ModelReasoning Support
openai/o4-miniAlways-on reasoning
openai/o3Always-on reasoning
anthropic/claude-sonnet-4-6Optional extended thinking
anthropic/claude-opus-4-6Optional extended thinking
deepseek/deepseek-r1Always-on reasoning
google/gemini-2.5-proOptional thinking mode
google/gemini-2.5-flashOptional thinking mode

How Reasoning Tokens Appear in Usage

Reasoning tokens are reported in the usage object as part of completion_tokens_details:
{
  "usage": {
    "prompt_tokens": 150,
    "completion_tokens": 520,
    "total_tokens": 670,
    "completion_tokens_details": {
      "reasoning_tokens": 400
    }
  }
}
In this example, 400 of the 520 completion tokens were used for internal reasoning. Only the remaining 120 tokens appear in the visible response.

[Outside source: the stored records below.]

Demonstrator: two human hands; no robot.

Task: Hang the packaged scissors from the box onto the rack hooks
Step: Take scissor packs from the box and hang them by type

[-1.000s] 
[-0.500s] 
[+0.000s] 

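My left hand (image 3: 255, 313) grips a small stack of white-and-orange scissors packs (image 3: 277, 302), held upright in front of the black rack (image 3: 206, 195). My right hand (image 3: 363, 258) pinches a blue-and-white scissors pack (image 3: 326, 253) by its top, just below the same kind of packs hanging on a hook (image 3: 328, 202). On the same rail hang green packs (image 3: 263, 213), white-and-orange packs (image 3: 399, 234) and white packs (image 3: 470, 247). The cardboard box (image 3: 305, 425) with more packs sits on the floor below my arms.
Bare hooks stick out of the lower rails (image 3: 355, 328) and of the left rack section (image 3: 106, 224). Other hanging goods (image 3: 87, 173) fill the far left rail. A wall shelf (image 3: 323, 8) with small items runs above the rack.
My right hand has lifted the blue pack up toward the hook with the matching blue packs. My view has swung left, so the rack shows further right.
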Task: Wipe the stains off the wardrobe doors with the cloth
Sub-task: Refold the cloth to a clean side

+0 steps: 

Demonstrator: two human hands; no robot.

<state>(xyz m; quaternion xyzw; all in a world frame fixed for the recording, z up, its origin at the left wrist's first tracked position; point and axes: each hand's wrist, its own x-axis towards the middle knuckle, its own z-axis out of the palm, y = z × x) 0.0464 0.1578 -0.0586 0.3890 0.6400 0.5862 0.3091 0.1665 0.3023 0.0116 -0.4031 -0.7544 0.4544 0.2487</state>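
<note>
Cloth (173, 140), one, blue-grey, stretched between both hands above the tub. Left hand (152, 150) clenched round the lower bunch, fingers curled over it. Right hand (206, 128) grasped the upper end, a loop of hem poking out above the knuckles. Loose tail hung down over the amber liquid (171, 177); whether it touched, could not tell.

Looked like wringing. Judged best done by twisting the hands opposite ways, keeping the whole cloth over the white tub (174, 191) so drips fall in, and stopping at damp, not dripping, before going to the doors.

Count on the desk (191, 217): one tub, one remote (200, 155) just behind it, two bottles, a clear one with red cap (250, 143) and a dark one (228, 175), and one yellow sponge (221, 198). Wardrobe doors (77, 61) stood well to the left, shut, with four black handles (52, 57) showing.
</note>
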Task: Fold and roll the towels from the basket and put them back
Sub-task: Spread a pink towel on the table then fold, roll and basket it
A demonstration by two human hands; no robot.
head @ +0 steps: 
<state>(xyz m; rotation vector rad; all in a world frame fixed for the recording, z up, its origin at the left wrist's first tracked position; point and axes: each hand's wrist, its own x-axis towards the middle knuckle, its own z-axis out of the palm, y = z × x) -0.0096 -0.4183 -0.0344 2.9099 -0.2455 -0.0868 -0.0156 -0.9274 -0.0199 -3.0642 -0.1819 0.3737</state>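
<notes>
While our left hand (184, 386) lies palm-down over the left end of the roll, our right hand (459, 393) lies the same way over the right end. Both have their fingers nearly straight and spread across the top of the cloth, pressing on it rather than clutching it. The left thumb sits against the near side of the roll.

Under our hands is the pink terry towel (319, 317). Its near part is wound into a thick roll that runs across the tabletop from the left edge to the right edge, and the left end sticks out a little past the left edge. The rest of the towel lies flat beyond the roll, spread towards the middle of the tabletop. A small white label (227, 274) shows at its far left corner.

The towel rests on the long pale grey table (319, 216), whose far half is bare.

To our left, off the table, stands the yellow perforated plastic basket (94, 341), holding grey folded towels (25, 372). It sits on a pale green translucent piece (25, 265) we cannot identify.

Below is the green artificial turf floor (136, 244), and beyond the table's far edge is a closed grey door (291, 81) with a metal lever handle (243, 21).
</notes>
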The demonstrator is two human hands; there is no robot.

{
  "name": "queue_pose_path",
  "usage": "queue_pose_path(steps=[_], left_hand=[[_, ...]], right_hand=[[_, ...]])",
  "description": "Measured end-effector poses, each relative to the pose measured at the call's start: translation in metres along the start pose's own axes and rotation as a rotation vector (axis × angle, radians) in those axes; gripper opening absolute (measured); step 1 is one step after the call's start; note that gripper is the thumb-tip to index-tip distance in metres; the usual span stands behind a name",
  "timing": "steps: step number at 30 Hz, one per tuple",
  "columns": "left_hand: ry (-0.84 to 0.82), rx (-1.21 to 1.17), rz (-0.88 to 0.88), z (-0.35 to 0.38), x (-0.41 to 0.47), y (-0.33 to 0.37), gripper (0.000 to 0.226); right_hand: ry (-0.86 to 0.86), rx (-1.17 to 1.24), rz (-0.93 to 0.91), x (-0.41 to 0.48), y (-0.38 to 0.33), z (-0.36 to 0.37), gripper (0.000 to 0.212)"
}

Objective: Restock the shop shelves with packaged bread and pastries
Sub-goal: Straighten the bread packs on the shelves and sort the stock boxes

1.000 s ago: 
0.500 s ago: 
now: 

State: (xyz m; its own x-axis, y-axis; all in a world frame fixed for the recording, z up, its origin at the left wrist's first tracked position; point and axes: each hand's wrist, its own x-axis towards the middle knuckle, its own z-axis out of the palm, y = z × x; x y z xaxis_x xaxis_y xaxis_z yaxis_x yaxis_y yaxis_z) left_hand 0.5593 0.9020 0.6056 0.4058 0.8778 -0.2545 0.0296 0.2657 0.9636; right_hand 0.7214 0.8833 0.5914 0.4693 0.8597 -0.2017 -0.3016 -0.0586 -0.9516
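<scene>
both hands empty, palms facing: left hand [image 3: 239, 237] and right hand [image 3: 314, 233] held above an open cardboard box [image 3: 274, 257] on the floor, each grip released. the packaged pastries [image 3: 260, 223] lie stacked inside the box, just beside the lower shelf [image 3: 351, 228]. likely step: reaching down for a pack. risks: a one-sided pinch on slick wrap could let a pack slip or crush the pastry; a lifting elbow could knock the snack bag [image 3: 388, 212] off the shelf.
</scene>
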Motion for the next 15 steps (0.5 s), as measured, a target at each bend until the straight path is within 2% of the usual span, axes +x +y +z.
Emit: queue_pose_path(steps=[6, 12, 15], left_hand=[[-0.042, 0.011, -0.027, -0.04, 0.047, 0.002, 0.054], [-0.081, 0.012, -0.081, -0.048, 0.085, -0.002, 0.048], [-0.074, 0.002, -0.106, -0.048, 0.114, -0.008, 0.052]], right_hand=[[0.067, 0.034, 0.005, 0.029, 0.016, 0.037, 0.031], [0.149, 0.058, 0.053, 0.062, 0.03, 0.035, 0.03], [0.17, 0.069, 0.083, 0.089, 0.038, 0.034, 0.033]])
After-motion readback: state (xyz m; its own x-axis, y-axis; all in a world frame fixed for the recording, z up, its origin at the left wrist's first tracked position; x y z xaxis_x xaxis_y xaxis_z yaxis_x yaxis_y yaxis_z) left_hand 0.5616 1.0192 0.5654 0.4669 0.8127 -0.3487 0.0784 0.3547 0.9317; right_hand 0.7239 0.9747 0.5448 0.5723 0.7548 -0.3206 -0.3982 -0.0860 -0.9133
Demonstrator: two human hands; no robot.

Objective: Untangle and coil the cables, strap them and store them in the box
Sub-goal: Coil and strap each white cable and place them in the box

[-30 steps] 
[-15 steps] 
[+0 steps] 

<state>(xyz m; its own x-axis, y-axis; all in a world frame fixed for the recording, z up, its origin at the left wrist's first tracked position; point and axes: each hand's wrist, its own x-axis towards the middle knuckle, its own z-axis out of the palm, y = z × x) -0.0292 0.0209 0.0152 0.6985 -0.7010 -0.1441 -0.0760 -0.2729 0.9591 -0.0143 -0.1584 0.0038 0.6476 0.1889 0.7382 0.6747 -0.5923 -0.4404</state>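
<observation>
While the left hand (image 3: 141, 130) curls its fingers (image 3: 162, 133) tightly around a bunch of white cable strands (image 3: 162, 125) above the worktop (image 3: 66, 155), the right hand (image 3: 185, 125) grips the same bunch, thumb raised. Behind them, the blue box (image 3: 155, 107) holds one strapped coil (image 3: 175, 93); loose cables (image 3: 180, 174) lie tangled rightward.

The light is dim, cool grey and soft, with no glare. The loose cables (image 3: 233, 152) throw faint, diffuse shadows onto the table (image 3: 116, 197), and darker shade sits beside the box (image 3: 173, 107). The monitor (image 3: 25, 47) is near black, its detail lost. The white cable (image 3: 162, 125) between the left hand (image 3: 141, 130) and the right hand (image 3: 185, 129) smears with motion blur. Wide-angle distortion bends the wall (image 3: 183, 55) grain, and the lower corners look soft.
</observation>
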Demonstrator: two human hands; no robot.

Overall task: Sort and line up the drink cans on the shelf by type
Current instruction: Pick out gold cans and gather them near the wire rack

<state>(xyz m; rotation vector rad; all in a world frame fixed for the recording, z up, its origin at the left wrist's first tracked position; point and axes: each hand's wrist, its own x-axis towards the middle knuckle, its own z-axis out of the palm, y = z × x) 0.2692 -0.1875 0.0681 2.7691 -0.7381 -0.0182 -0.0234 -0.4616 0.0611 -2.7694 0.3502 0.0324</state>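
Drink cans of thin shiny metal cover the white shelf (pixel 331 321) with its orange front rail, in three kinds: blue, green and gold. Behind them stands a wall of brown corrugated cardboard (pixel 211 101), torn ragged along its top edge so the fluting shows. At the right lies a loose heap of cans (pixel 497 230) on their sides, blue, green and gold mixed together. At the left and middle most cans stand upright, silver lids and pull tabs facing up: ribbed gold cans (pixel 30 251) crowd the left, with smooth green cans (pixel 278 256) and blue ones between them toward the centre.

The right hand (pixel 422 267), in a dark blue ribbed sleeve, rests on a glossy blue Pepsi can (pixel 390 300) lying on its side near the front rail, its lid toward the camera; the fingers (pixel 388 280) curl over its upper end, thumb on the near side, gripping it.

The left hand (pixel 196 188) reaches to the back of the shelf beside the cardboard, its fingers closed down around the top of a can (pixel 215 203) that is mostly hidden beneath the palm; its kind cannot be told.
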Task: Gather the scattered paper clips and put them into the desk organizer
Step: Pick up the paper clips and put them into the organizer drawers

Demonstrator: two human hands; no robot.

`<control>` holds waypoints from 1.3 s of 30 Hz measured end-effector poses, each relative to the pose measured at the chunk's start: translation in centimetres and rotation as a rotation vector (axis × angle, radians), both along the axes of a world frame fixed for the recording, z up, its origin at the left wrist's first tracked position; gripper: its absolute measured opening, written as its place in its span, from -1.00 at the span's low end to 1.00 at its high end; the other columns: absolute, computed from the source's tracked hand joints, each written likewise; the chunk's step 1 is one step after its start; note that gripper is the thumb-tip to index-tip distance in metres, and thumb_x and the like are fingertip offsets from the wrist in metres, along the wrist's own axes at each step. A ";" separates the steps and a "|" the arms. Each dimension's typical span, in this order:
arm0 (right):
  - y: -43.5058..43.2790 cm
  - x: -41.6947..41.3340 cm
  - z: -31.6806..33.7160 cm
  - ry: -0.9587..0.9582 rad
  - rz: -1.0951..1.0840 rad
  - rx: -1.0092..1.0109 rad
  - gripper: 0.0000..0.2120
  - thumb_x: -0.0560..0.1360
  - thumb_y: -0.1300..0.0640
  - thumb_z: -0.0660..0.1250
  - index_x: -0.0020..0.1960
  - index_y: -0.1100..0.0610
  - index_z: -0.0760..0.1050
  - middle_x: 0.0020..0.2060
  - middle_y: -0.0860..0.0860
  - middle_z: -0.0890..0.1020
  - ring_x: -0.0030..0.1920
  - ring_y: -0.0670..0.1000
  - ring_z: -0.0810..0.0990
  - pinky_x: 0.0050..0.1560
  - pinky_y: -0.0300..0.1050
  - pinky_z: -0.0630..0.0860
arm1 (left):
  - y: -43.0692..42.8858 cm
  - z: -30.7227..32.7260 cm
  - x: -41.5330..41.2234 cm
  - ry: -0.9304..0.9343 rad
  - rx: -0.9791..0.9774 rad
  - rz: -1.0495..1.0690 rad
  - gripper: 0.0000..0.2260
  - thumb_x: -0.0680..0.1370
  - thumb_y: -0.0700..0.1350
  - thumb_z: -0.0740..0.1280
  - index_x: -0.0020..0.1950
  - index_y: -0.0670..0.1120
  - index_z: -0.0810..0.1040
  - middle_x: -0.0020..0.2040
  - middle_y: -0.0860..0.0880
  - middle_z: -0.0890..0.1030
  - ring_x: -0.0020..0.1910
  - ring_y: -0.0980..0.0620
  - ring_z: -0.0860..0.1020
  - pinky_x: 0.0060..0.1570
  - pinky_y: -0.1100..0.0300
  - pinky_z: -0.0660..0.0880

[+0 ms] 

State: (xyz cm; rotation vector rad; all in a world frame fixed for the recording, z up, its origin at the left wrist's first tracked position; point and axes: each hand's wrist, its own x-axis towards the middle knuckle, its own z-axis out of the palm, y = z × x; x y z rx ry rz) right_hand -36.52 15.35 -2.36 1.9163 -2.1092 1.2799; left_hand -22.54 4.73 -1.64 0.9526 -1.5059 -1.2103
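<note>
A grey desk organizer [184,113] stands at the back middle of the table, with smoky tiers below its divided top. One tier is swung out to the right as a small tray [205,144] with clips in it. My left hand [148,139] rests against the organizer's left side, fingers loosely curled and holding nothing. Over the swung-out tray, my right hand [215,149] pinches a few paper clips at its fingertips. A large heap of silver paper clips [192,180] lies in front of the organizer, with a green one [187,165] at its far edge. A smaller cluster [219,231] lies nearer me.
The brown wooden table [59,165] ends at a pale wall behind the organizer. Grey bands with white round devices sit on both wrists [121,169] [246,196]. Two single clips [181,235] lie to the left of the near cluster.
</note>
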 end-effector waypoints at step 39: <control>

Billing for Reasoning Tokens

Reasoning tokens are billed at the completion token rate for that model. They are included in completion_tokens for billing purposes — the breakdown is informational. ARouter passes through the upstream provider’s reasoning token counts without modification.

Controlling Reasoning Behavior

OpenAI o-series (o4-mini, o3)

Reasoning is always on for o-series models. Use reasoning_effort to control how much reasoning the model does:
{
  "model": "openai/o4-mini",
  "reasoning_effort": "high",
  "messages": [...]
}
Valid values: "low", "medium", "high". Higher effort = more reasoning tokens = higher quality and cost.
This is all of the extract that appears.